- _DATA BELOW_:
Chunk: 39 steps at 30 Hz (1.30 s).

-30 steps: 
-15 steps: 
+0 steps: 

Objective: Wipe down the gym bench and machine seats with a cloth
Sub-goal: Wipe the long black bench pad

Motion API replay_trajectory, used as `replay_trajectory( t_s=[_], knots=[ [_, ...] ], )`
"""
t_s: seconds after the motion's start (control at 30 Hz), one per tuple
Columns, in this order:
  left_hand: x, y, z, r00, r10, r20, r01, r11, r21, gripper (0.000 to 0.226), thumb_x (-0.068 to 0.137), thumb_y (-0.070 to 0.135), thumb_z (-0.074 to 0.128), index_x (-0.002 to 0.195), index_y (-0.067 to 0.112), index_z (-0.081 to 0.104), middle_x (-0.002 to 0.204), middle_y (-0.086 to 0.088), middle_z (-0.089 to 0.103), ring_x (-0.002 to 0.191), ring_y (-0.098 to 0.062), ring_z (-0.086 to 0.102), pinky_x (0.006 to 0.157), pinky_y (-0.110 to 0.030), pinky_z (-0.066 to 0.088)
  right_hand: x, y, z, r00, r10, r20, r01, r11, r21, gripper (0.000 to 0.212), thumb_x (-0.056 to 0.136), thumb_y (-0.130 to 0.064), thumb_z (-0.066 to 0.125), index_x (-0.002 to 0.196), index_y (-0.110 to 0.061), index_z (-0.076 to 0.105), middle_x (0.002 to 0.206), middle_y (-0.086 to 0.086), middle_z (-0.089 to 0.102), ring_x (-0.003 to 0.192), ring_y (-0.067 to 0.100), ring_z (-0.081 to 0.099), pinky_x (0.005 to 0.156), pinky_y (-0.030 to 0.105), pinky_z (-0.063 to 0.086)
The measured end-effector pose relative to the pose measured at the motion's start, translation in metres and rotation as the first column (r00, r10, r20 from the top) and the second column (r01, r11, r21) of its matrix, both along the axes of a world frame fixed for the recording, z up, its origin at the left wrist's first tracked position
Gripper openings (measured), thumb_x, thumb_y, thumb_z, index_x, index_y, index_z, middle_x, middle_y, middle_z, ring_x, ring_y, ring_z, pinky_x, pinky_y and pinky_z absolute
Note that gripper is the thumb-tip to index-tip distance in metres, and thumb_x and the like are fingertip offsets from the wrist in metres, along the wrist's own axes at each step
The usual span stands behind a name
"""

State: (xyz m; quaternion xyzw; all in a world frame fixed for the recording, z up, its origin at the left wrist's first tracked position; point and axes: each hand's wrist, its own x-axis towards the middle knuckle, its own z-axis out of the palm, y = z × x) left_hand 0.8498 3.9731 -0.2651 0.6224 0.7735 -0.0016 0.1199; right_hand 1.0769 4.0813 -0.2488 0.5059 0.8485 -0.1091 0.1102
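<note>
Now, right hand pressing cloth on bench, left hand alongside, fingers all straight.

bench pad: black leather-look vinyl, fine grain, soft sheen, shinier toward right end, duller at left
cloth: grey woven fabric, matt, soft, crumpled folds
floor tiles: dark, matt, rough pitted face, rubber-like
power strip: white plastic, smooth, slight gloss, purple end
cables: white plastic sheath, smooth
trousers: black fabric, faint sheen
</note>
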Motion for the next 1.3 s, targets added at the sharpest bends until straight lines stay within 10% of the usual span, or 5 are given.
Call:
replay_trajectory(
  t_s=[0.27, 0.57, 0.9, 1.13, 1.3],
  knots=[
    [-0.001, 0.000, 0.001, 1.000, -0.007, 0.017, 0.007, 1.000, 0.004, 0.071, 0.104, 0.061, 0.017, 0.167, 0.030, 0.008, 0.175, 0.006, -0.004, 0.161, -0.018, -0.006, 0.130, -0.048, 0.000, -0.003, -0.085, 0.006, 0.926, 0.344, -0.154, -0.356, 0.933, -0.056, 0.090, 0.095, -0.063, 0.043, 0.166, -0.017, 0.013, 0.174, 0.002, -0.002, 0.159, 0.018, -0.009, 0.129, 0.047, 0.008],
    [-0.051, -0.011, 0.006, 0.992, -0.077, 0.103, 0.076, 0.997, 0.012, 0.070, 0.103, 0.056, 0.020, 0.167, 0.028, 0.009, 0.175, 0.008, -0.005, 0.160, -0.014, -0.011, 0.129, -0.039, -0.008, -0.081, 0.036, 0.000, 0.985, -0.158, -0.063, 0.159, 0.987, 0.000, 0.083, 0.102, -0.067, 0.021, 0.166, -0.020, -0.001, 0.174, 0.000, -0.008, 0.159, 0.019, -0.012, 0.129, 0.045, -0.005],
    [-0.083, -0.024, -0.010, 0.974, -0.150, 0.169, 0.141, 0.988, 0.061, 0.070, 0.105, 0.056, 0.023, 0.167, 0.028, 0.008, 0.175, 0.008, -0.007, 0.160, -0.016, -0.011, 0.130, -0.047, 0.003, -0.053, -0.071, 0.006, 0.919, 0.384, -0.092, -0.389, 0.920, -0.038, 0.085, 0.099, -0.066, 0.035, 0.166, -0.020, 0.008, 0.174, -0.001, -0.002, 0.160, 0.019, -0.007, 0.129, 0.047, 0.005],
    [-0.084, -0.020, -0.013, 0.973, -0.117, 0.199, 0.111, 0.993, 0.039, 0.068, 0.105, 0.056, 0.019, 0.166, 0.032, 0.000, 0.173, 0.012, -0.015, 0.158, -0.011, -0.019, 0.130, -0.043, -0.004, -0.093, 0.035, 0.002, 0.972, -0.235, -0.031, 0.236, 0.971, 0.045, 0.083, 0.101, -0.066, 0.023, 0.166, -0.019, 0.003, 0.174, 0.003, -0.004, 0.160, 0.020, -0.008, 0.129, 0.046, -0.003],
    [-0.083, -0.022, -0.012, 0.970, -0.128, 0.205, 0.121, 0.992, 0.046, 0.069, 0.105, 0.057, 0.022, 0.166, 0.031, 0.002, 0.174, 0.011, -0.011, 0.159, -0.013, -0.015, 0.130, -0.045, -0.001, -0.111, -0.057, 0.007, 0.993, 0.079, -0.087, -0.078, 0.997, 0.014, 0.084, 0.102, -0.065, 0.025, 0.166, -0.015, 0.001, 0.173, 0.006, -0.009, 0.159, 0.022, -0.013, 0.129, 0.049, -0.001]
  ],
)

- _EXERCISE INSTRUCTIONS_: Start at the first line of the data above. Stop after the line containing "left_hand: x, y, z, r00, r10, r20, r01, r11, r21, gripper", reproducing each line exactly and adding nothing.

- _SOLUTION TO THIS TASK_:
Chunk: 39 steps at 30 Hz (1.30 s).

-30 steps: 
-15 steps: 
+0 steps: 

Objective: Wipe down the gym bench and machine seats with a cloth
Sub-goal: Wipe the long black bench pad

Motion API replay_trajectory, used as `replay_trajectory( t_s=[_], knots=[ [_, ...] ], )`
"""
t_s: seconds after the motion's start (control at 30 Hz), one per tuple
Columns, in this order:
  left_hand: x, y, z, r00, r10, r20, r01, r11, r21, gripper (0.000 to 0.226), thumb_x (-0.068 to 0.137), thumb_y (-0.070 to 0.135), thumb_z (-0.074 to 0.128), index_x (-0.002 to 0.195), index_y (-0.067 to 0.112), index_z (-0.081 to 0.104), middle_x (-0.002 to 0.204), middle_y (-0.086 to 0.088), middle_z (-0.089 to 0.103), ring_x (-0.002 to 0.191), ring_y (-0.098 to 0.062), ring_z (-0.086 to 0.102), pinky_x (0.006 to 0.157), pinky_y (-0.110 to 0.030), pinky_z (-0.066 to 0.088)

Nothing else belongs to this exercise.